Everyone is looking for empathy. It is what we must have if we are going to find belonging and discover our people and our place. Empathy says to another person, I want to know what it’s like to be you and help you know what it’s like to be me. I can’t fully understand your situation, because I am not you, but I will stay with you in it.
If we don’t have empathy for another we can easily put them in the category of “other,” which makes it easy to assign motive, make assumptions and hold on to every error or offense. Until we take away the “otherness,” forgiveness is impossible and bitterness takes root which makes us sharp, easily offended, and defensive. No matter how hard we try to hide these feelings they often announce us and make it hard for others to want us to belong.
In my daily reading of the Chronological Bible in a Year, I came to Luke chapter 6 where Jesus gives one of the most important teachings of His earthy life, The Sermon on the Mount.
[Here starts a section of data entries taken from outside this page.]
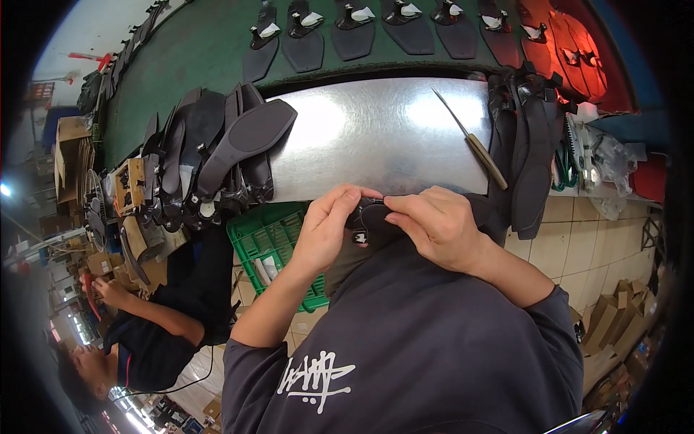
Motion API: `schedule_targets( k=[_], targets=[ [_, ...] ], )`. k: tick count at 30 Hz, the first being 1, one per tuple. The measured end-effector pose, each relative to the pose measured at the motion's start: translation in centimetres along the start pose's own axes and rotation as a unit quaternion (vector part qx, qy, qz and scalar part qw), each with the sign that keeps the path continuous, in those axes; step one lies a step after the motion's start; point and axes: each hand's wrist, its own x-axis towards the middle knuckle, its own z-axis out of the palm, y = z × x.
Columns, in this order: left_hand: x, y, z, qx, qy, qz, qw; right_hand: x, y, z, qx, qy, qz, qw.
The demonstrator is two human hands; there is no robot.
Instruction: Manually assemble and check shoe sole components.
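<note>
A black sandal [373, 218] is held in front of my body, at the near edge of the metal plate. My left hand [327, 226] is closed, its thumb and forefinger pinching the sandal's upper edge from the left. On the other side my right hand [442, 226] pinches the same edge, with thumb and fingers pressed together. A small shiny buckle [360, 237] shows below the left fingers. The lower part of the sandal is hidden against my dark shirt. Beyond my hands, an awl [485, 160] with a wooden handle and a long thin shaft lies on the plate.
The shiny metal plate [376, 137] is flanked by piled black sandals [249, 137] at left and more sandals [533, 155] at right. Several sandals [354, 40] line the green bench behind. A green crate [264, 231] stands below left. A co-worker [163, 318] sits at left holding something red.
</note>
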Motion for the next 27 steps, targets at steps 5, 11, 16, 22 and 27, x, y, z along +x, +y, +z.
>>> schedule_targets(
  k=[5,11,16,22,27],
  targets=[
    [0.2,-0.6,-0.1,0.044,-0.014,0.004,0.999,-0.3,-0.2,0.3,0.002,0.009,-0.014,1.0],
    [0.2,-0.7,0.6,0.038,0.016,0.012,0.999,-0.5,-0.1,0.4,-0.002,0.005,0.014,1.0],
    [0.6,-1.6,-0.1,-0.054,0.02,-0.014,0.998,0.1,-0.1,0.1,0.011,-0.008,-0.031,0.999],
    [1.3,-2.5,1.0,-0.032,0.079,0.036,0.996,0.3,0.5,1.0,0.03,-0.025,-0.023,0.999],
    [1.5,-3.1,0.7,0.066,0.072,0.104,0.99,-0.1,0.8,1.3,0.069,-0.018,0.035,0.997]
  ],
)
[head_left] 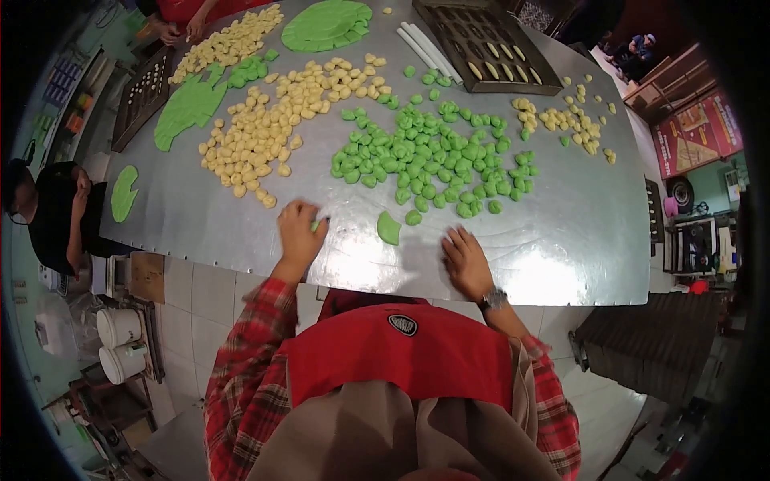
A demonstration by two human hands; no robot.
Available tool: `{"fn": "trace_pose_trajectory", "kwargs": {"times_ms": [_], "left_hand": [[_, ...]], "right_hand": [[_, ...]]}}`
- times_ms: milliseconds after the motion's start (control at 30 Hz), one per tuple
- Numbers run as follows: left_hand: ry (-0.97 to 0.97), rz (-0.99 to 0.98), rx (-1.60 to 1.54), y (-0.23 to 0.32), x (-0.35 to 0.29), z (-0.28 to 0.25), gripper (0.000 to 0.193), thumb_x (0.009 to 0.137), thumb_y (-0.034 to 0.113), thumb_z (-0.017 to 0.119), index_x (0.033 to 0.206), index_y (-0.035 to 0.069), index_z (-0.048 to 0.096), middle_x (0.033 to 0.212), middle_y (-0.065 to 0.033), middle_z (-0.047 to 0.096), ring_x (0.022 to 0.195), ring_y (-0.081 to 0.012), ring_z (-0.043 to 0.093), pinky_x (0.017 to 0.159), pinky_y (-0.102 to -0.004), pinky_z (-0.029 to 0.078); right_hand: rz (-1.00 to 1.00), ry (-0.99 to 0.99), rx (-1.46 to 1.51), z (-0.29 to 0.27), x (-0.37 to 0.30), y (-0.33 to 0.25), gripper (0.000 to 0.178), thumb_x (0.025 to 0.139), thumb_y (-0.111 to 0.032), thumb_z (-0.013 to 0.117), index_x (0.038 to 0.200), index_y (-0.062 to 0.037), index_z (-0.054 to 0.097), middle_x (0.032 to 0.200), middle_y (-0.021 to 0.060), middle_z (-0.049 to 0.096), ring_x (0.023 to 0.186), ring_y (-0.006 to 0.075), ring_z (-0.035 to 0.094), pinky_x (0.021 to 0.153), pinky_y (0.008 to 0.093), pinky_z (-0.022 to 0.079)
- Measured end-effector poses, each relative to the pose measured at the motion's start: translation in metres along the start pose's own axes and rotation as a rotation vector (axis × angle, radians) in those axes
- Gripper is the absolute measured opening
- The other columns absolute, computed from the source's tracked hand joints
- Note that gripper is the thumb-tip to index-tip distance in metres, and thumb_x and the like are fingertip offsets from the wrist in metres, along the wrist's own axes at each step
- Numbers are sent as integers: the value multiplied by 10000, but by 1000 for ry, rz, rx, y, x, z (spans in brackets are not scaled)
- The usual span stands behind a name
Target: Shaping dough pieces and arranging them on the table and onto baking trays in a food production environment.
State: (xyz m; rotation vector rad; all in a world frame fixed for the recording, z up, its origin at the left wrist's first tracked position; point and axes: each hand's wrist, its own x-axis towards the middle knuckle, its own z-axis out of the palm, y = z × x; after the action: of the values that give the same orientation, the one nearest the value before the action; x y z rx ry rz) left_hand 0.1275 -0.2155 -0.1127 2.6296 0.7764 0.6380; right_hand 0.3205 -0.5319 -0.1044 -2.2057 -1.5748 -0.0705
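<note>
My left hand (pixel 301 234) is curled down at the near part of the metal table, and a bit of green dough (pixel 315 226) peeks out beside its thumb. To the right, my right hand (pixel 467 258) rests on the tabletop, its fingers apart and slightly bent; whatever may be under the palm is hidden. Between the hands lies a flat green dough piece (pixel 389 228). Just beyond it sits a small green dough ball (pixel 413 217), in front of a wide pile of green dough balls (pixel 433 152). A heap of yellow dough balls (pixel 255 144) spreads beyond my left hand.
Dark metal mould trays (pixel 473 82) and white rods (pixel 425 48) lie at the far side. Flat green dough sheets (pixel 190 108) and more yellow pieces (pixel 573 120) are spread about the table (pixel 593 208). One person (pixel 60 208) stands at left; another person's hands (pixel 183 34) work at far left.
</note>
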Motion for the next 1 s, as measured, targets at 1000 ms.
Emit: {"fn": "trace_pose_trajectory", "kwargs": {"times_ms": [1000], "left_hand": [[-801,-94,-722,121,-16,-16,286,900,162,558,1067,-71,560,931,-222,647,849,-271,631,762,-340,495]], "right_hand": [[-287,-268,272,-26,66,-73,532,805,-105,623,1304,-29,456,1359,185,452,1181,329,503,956,406,439]]}}
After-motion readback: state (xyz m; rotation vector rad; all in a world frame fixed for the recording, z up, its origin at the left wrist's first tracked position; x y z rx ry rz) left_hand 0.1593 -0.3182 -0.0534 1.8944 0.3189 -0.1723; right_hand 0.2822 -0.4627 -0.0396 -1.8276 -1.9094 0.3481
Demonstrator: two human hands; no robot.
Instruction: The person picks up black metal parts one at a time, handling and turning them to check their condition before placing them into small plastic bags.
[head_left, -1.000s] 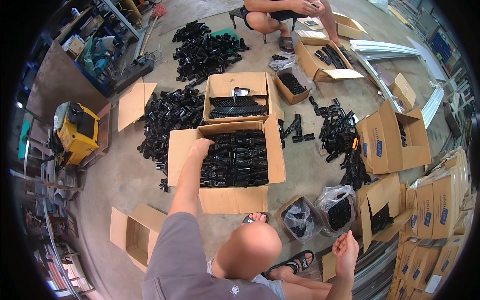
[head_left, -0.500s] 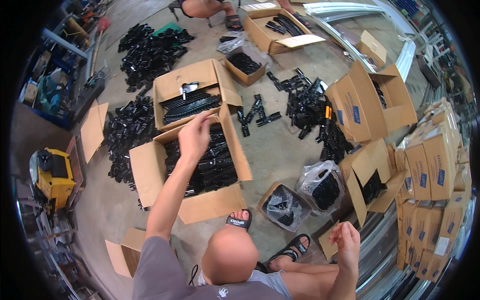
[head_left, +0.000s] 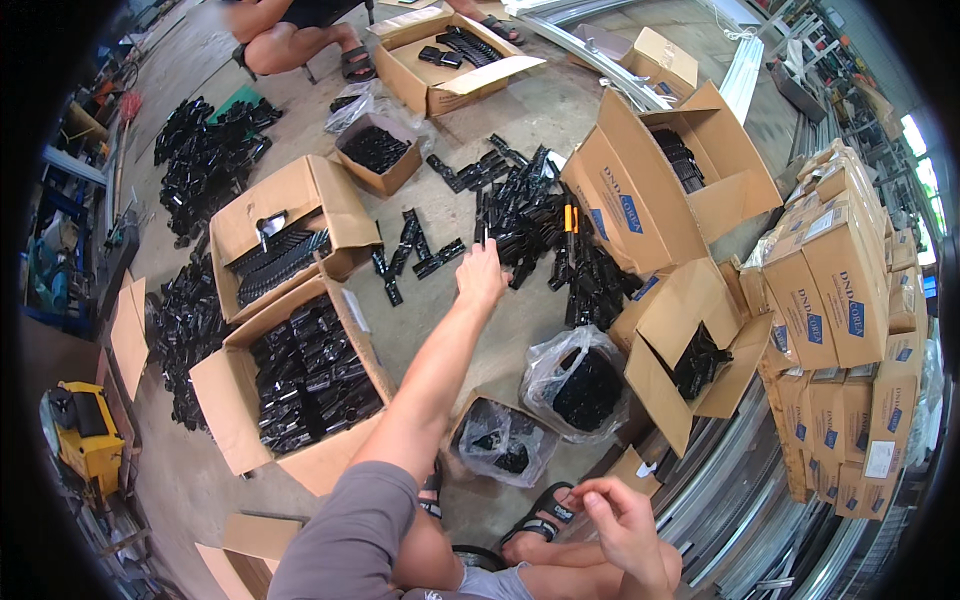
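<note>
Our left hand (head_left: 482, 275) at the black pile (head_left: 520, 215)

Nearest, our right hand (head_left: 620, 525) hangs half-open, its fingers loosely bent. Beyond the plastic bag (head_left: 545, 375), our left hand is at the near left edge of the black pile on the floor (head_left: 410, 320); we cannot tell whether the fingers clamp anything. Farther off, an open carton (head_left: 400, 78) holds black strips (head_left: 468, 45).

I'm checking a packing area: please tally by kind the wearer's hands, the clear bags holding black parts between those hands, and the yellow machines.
Hands: 2 (left hand, right hand)
Clear bags: 2
Yellow machine: 1
Total: 5
</note>
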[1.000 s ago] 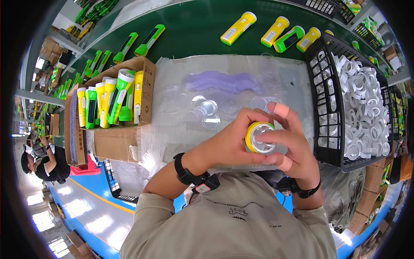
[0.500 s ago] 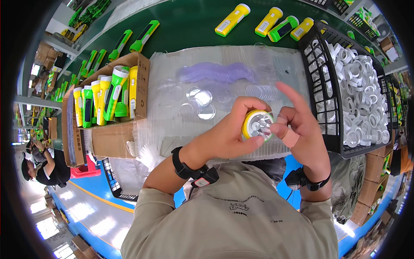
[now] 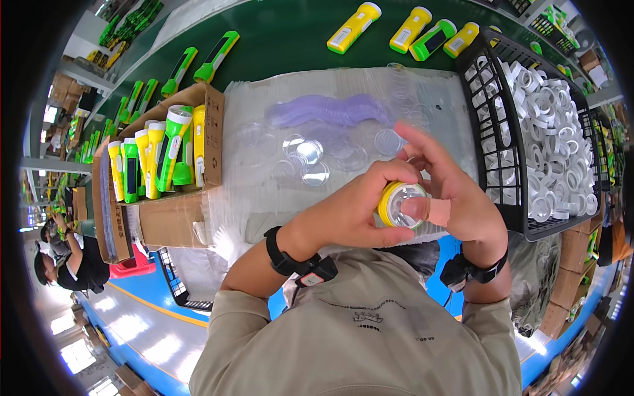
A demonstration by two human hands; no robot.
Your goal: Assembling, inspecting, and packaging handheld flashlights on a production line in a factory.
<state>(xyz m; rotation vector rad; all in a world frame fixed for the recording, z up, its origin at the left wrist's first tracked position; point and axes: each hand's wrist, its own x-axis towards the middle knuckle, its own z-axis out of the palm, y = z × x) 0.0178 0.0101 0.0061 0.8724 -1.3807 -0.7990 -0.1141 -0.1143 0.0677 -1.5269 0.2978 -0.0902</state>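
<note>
My left hand (image 3: 356,204) is closed around a yellow flashlight (image 3: 382,208), its round head tilted up toward me. A clear lens disc (image 3: 400,198) seems to lie over the reflector inside the head. My right hand (image 3: 462,191) has its thumb, with a pinkish bandage, pressed on the face of the head. The right index finger stretches up and away from the thumb, while the other fingers are partly hidden. Beyond my hands, several loose clear discs (image 3: 316,174) and a fanned row of purple-tinted discs (image 3: 330,111) lie on the plastic-covered work surface (image 3: 247,191).
A black crate (image 3: 505,218) of white rings (image 3: 558,158) stands on the right. On the left, a cardboard box (image 3: 214,132) holds upright yellow and green flashlights (image 3: 173,142). More flashlights (image 3: 354,28) lie along the green table (image 3: 284,39). Another person (image 3: 82,264) is at far left.
The right thumb has come down onto the flashlight head, where before the right hand pinched a clear disc beside it. The flashlight has shifted slightly right and nearer.
</note>
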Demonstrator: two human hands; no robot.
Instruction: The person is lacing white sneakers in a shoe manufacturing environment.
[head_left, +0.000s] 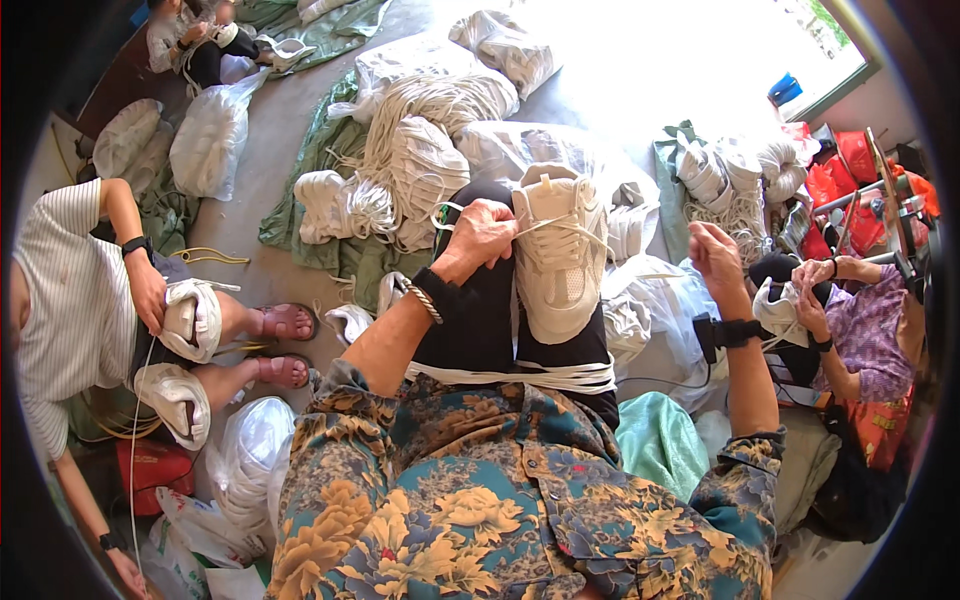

Strangely the chapter begins with these words, “He went down with them and stood on a level place.” I find this interesting because He was speaking to a large crowd of His disciples and a great number of people from all over. Maybe this just means He needed firm footing to deliver His message but I like to hope the meaning is more. He did not stand above or below but in a place of evenness and availability. He was the ultimate “other” – God made man, yet He did not take a place of otherness as He began to teach them the transforming truth of this sermon. Almost as if He was saying, “I am like you and my heart’s desire is that you become more and more like me.” Empathy.
I have thought about the “other” statement every day since I heard it and have found it life-changing. I am learning to ask God to give me His eyes that I might see both Him and my own sinful self in the people in my life. When I have this perspective, the ground is level, I am not looking at someone form above with eyes of pride or below with eyes of shame but shoulder to shoulder and I find a sense of connectedness and belonging that fills my soul.